I told you last week in Building a Fast Computer Starts With These Parts that the guts of my computer would require replacement. In that post I covered the CPU, motherboard and memory that I had chosen. This post will tell you about some of the other parts I’ve chosen including some I’ve covered in previous posts. As always, I’ll provide Amazon links for which I earn a small commission if you use them to purchase. Yes, I have to buy my own parts.
The CPU does include a graphic sub-system that would be adequate, but I want something better than adequate. Last month I wrote GeForce RTX 2060 Brings Latest Graphics Tech at Lower Price and recommended the MSI GAMING GeForce RTX 2060 6GB GDRR6 192-bit HDMI/DP Ray Tracing Turing Architecture VR Ready Graphics Card. As I’d already done the research recently, that will be the card I’ll be choosing.
I debated using the existing power supply since I will be using the same case. After giving it thought, I decided it was worth replacing it with a new power supply. My choice was the EVGA 850 Bq, 80+ Bronze 850W. While it might be a little more power than I need, I wanted a little extra to spare. Along with a power supply come all the cables for connecting the motherboard, video card, drives and much more.
The easy answer would be to take the SSD drive from my current computer and use it in the new build. It would work just fine. Heck, it might even save me some work. Then again, I could spend a little bit of money and get a new SSD drive several times faster than the current one. Given that I’m building something to use over the next five years, I decided to get the new drive.
In September 2018 I wrote Samsung 970 Pro NVMe SSD Drive is Smoking Fast and the drive discussed is still one of the top available performers. I opted for the Samsung 970 PRO Series – 1TB PCIe NVMe – M.2 Internal SSD.
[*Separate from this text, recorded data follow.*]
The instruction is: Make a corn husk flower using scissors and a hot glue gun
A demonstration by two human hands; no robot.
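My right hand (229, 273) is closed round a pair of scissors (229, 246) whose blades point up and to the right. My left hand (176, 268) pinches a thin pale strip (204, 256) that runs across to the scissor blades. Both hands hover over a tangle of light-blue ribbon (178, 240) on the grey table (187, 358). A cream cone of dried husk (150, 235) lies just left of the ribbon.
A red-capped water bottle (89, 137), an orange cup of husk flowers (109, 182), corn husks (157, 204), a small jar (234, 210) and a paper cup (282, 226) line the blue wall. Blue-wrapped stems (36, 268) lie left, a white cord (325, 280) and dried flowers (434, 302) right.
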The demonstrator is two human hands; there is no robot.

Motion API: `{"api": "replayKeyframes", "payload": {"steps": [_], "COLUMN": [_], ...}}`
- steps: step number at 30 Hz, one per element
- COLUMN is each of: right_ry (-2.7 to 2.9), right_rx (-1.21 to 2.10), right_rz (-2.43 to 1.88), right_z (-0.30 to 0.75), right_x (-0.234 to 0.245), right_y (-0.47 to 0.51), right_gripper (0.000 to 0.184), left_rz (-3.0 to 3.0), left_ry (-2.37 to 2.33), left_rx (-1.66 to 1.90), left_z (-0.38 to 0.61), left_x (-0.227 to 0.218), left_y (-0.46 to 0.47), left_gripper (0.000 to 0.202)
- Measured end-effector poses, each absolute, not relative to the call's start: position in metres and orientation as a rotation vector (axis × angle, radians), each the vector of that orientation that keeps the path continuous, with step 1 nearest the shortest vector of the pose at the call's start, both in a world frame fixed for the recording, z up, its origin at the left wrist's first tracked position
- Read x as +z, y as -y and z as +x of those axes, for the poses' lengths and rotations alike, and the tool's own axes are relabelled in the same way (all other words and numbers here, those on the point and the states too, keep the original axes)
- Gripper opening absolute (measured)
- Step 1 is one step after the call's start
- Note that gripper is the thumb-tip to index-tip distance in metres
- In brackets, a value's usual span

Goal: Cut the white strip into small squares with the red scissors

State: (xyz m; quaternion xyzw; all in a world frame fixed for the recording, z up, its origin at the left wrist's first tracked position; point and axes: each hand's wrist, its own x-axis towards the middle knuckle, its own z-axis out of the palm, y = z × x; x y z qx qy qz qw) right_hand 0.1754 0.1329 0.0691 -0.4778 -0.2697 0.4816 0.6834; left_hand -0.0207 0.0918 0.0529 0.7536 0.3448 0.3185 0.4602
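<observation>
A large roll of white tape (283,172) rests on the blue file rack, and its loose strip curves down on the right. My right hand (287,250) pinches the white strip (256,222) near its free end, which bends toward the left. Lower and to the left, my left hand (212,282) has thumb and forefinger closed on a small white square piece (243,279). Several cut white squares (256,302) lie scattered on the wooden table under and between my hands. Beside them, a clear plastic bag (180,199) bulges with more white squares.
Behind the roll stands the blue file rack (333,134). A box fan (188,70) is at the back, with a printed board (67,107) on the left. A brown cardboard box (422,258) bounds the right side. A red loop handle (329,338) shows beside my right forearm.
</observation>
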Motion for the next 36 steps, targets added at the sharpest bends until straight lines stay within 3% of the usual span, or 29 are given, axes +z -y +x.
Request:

The faster the CPU, the warmer it can run. That means you need to find a way to keep it cool. I’m going to use the Cooler Master RR-212S-20PK-R1 Hyper 212 Black Edition CPU Air Cooler to do that sweaty job. There are far more exotic, and expensive, solutions to keep things even cooler. Rather than going for the best (coldest), I went with something more practical.
While I’ll have to spend a little more than I’d like for the parts I’ve described, I know I’ll have a really fast computer than should take care of my needs for the next four to five years. When I divide the total amount spent by five years, I think less than $300 a year is a bargain!